==== Data extract ====

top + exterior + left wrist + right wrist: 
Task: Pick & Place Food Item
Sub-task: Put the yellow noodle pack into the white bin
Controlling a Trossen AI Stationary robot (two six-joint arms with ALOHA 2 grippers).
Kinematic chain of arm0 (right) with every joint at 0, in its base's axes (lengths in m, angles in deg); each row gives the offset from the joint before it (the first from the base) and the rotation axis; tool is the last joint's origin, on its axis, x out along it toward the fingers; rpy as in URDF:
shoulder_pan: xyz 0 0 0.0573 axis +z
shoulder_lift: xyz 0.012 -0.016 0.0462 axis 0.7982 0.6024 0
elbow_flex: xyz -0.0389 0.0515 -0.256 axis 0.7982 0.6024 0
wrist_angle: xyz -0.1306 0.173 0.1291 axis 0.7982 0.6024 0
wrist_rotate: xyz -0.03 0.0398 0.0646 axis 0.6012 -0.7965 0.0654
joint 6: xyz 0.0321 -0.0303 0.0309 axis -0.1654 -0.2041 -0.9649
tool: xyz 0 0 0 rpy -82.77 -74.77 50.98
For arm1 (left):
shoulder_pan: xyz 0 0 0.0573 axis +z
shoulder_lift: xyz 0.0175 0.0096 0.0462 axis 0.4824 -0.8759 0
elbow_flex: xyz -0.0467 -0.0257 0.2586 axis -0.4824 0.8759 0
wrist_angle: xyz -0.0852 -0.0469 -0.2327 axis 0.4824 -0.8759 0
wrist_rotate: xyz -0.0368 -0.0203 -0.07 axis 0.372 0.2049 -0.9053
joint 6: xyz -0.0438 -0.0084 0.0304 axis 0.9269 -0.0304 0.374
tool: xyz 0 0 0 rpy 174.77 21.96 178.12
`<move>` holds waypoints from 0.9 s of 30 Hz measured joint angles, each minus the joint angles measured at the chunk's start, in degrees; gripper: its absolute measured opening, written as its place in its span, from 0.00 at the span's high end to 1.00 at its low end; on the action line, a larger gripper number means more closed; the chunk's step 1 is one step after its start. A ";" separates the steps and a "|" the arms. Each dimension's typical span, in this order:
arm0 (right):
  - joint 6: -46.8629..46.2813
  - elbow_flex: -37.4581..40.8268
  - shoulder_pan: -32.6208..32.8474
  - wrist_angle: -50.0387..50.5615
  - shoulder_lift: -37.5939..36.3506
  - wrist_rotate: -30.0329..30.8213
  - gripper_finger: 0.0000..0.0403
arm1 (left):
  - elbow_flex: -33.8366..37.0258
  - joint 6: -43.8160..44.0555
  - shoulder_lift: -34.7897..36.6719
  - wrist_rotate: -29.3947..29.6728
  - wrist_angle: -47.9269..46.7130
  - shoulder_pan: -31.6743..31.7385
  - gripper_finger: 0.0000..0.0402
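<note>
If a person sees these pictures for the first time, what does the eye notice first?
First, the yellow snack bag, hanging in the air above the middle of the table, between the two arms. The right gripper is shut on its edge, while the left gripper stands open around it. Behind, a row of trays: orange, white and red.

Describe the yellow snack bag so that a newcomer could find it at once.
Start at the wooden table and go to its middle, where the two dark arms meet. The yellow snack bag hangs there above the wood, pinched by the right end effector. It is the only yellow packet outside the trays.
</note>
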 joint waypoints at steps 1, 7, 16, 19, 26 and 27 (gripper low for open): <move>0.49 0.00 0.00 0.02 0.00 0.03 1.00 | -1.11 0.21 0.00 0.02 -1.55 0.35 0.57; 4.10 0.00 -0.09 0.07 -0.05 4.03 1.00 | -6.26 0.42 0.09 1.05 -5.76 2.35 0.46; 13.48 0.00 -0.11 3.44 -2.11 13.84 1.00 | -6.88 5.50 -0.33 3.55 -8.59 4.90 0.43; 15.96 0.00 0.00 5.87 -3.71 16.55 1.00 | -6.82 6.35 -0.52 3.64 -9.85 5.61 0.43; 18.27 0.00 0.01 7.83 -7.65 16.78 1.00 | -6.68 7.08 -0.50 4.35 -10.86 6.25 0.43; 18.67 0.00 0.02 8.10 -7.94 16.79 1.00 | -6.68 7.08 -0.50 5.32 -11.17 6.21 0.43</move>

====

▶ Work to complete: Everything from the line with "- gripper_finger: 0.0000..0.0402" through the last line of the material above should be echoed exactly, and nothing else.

▶ Exercise answer:
  - gripper_finger: 0.0000..0.0402
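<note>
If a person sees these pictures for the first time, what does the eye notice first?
First, the yellow snack bag, hanging in the air above the middle of the table, between the two arms. The right gripper is shut on its edge, while the left gripper stands open around it. Behind, a row of trays: orange, white and red.

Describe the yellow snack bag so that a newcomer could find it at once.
Start at the wooden table and go to its middle, where the two dark arms meet. The yellow snack bag hangs there above the wood, pinched by the right end effector. It is the only yellow packet outside the trays.
</note>
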 joint waypoints at steps 1, 7, 16, 19, 26 and 27 (gripper low for open): <move>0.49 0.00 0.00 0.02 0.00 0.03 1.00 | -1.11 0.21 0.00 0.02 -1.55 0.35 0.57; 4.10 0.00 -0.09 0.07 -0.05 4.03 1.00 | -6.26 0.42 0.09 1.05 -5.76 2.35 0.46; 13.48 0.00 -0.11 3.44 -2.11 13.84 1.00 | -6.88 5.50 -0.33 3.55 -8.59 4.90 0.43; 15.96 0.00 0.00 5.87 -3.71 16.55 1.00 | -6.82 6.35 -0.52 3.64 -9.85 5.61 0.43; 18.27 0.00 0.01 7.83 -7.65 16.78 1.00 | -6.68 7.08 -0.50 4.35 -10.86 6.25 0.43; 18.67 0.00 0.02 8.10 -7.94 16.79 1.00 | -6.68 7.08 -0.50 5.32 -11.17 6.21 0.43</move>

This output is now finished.